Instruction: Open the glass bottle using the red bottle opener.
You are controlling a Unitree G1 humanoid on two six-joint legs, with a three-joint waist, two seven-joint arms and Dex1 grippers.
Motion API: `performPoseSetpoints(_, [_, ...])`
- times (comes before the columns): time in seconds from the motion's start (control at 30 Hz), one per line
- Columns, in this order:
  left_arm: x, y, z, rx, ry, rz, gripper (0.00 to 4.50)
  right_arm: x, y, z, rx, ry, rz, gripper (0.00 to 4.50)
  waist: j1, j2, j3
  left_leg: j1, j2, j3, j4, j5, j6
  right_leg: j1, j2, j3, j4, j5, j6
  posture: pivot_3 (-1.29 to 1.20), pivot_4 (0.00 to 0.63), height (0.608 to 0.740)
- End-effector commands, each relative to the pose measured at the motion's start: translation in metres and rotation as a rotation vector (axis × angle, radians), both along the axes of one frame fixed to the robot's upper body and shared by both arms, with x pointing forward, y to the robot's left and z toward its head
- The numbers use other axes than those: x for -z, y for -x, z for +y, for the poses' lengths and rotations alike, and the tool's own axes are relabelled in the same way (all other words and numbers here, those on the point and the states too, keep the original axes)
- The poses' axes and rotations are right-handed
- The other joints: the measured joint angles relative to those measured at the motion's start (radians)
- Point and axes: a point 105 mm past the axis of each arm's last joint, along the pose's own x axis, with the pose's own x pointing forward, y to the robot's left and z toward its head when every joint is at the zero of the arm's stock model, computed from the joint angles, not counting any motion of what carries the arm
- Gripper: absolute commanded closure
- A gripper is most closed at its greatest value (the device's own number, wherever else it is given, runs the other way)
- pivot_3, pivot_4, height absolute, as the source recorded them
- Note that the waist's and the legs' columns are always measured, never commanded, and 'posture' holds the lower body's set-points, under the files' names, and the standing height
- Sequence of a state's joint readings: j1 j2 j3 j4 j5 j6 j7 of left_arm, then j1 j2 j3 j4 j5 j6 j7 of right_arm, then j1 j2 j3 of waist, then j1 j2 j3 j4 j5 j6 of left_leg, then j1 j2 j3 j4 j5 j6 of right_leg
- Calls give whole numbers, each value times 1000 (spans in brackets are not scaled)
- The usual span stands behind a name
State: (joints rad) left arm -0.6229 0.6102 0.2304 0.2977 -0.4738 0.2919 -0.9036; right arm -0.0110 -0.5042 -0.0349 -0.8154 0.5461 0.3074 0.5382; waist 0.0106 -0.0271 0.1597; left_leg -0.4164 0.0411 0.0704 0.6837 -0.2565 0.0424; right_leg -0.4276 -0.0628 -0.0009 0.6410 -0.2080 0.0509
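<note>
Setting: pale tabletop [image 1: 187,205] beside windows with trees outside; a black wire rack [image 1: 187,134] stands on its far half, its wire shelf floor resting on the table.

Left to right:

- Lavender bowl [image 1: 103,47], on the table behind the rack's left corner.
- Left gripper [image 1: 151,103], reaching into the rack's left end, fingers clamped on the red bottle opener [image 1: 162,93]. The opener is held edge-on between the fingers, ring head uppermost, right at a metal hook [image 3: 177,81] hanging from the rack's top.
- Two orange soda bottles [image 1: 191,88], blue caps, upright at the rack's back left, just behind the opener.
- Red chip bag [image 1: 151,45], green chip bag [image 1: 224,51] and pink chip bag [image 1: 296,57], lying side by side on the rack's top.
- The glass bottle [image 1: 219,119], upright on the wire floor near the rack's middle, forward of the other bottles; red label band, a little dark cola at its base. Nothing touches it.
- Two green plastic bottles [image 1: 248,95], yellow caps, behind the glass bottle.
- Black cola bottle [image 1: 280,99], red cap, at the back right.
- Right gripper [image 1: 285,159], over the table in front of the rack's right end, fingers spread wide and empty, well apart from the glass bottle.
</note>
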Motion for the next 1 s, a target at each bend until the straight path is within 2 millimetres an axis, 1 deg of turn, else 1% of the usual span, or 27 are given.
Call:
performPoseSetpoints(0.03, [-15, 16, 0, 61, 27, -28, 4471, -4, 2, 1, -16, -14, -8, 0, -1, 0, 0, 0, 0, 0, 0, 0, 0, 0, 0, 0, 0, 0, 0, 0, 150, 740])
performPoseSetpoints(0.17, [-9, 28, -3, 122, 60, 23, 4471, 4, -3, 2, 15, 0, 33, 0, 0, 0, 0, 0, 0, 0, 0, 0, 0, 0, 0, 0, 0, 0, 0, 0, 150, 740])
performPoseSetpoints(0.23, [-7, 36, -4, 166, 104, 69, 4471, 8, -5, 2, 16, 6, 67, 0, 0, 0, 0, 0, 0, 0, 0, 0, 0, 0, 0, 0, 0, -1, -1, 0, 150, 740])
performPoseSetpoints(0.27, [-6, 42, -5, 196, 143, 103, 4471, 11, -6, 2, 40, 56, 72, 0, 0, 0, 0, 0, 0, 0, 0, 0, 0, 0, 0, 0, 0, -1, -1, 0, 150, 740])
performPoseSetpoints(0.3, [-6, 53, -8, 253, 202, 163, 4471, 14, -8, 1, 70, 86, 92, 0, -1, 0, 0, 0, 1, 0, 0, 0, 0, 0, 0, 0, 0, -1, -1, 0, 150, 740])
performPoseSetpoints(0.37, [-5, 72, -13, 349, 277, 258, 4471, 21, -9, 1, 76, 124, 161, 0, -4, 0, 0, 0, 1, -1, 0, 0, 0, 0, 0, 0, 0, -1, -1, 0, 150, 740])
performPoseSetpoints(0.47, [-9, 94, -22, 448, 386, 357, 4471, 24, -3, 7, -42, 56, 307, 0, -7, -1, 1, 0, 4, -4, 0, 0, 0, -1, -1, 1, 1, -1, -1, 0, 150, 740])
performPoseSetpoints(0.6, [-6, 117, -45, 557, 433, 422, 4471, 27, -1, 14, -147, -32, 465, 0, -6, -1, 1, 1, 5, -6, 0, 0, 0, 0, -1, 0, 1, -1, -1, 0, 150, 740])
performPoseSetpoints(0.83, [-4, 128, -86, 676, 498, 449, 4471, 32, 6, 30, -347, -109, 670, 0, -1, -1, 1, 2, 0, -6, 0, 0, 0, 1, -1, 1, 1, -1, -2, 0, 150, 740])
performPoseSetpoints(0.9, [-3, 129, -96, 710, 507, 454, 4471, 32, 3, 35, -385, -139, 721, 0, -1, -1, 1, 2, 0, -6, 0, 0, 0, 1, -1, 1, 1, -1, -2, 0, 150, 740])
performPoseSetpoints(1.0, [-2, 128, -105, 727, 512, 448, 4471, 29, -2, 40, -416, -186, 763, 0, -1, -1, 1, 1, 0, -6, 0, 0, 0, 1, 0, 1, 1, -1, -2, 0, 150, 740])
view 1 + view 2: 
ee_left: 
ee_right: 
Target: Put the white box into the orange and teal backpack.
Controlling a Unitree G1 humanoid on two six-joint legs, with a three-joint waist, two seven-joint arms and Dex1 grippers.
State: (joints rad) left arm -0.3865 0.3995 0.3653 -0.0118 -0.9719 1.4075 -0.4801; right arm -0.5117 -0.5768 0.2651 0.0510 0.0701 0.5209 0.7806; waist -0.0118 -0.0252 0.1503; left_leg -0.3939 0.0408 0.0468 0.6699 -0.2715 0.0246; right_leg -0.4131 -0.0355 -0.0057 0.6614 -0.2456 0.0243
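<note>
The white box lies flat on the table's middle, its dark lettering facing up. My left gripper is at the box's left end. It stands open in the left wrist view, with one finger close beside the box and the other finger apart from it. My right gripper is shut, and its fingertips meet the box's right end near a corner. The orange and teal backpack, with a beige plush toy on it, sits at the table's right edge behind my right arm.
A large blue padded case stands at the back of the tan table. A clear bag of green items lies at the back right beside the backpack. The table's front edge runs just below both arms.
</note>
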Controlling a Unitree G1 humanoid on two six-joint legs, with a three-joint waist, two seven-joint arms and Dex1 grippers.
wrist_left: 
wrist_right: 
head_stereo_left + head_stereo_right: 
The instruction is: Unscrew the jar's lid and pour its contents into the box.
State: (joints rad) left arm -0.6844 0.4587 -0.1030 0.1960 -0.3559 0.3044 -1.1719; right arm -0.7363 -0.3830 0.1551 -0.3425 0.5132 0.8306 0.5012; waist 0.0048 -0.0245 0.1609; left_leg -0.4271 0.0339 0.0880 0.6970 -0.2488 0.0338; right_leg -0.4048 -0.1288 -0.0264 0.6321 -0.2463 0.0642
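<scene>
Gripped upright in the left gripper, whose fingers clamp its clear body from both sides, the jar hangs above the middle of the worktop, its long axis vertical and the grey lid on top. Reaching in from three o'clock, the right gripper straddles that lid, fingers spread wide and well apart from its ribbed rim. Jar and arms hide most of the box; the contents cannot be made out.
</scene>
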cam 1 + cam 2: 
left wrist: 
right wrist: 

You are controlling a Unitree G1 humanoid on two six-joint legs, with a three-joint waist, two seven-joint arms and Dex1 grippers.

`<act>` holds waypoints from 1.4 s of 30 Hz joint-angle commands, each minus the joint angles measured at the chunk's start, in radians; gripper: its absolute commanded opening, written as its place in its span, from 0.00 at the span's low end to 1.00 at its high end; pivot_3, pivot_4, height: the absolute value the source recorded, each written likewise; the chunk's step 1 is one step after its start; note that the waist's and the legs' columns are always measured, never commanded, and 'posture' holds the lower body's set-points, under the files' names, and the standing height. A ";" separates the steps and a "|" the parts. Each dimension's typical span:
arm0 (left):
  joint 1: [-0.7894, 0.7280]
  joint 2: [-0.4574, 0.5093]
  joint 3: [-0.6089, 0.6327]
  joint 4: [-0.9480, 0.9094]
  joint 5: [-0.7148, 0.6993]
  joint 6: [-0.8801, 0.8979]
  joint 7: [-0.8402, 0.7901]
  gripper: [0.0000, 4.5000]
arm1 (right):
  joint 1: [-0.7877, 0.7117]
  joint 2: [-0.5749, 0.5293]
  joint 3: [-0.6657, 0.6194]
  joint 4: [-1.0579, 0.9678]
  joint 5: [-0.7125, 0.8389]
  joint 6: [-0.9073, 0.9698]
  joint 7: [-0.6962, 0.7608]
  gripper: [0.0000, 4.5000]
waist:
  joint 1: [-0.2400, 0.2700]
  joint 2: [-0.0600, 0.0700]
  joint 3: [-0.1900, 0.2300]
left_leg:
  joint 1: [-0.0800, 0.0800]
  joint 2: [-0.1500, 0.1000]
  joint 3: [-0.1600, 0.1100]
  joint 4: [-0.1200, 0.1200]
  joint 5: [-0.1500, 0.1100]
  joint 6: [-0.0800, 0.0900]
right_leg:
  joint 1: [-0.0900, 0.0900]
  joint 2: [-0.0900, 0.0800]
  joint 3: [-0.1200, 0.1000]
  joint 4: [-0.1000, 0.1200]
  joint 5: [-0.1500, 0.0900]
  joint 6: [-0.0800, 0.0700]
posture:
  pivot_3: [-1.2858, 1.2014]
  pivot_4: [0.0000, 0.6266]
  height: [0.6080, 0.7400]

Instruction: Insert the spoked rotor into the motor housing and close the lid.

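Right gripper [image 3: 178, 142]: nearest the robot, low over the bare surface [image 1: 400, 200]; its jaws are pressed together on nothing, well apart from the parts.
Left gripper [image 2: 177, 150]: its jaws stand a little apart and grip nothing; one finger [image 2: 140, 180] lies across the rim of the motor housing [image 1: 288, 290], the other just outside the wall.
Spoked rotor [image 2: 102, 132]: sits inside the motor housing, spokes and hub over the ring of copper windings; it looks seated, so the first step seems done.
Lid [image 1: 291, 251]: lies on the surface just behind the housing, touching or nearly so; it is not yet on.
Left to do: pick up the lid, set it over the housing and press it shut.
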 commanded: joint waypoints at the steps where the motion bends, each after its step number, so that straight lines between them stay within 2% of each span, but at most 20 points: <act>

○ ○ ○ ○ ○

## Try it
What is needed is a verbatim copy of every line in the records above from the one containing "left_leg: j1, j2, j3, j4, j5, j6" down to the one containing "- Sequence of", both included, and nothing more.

## Solution
  left_leg: j1, j2, j3, j4, j5, j6
  right_leg: j1, j2, j3, j4, j5, j6
  posture: pivot_3 (-1.29 to 1.20), pivot_4 (0.00 to 0.63), height (0.608 to 0.740)
- End-effector commands, each relative to the pose measured at the motion's start: translation in metres and rotation as a rotation vector (axis × angle, radians), both along the axes of one frame fixed to the robot's upper body and shared by both arms, with x pointing forward, y to the robot's left and z toward its head
- The numbers use other axes than those: x for -z, y for -x, z for +y, for the poses' lengths and rotations alike, and the tool's own axes are relabelled in the same way (all other words and numbers here, those on the point and the states too, keep the original axes)
- The poses' axes and rotations are right-handed
- The other joints: the measured joint angles relative to those measured at the motion's start (radians)
- Point and axes: a point 105 mm past the axis of each arm's last joint, along the pose's own x axis, with the pose's own x pointing forward, y to the robot's left and z toward its head when every joint is at the zero of the arm's stock model, computed from the joint angles, not counting any motion of what carries the arm
- Gripper: absolute commanded closure
- A gripper is most closed at its greatest value (the device's own number, wherever else it is given, runs the other way)
- pivot_3, pivot_4, height absolute, as the source recorded them
- Note that the waist's and the legs' columns are always measured, never commanded, and 'posture' holds the lower body's set-points, under the files' names, and the standing height
- Sequence of a state's joint readings: j1 j2 j3 j4 j5 j6 j7 of left_arm, then j1 j2 j3 j4 j5 j6 j7 of right_arm, then j1 j2 j3 of waist, then j1 j2 j3 j4 j5 j6 of left_leg, then j1 j2 j3 j4 j5 j6 of right_leg

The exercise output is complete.